Problem description:
All lines from the start of the listing below through the line containing "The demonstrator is" are to be written out again exactly, and no others.

Dataset extract:
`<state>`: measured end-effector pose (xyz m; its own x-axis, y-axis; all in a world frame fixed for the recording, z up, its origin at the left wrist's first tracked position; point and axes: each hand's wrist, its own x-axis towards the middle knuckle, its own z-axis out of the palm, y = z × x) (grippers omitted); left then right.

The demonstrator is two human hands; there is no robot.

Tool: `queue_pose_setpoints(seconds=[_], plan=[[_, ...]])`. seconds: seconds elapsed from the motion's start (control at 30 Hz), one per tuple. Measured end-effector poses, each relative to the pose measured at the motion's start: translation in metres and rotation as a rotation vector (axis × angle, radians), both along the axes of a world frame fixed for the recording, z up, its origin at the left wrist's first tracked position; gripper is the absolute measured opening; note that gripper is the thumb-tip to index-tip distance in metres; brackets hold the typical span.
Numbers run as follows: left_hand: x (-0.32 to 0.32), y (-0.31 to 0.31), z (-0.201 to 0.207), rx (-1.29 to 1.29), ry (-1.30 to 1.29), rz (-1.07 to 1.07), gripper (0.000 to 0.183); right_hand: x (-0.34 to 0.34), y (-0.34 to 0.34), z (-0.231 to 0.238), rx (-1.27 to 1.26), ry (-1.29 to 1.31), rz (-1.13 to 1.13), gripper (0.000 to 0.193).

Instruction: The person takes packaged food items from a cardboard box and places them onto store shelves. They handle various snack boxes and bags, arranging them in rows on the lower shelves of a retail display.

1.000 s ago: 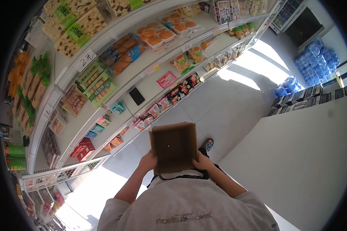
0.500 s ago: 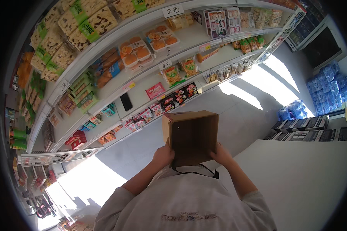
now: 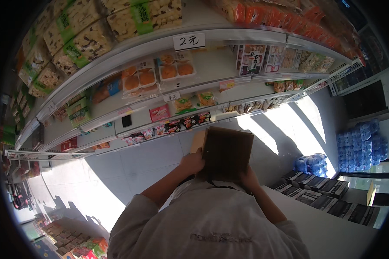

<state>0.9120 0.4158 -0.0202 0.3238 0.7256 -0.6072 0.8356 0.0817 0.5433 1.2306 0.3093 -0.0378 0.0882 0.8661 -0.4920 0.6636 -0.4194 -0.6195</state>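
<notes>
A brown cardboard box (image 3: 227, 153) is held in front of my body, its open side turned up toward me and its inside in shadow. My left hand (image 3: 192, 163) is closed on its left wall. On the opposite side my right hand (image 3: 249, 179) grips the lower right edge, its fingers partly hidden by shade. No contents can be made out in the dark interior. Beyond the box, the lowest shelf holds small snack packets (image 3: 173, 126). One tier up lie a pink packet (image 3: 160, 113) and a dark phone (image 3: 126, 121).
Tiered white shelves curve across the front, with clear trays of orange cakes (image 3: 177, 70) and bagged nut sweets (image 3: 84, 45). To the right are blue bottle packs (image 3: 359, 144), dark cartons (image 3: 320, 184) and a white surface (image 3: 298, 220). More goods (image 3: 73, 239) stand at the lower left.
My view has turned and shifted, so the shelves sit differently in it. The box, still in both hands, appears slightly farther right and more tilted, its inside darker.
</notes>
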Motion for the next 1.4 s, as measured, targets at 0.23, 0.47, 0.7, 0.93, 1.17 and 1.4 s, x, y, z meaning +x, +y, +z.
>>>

Written answer:
`<state>`: measured end-effector pose (xyz m; its own x-axis, y-axis; all in a world frame fixed for the recording, z up, its origin at the left wrist's first tracked position; point and axes: each hand's wrist, its own x-axis towards the middle knuckle, its own z-axis out of the palm, y = z × x) (grippers omitted); left then right.

The demonstrator is two human hands; there is no robot.

This answer is complete.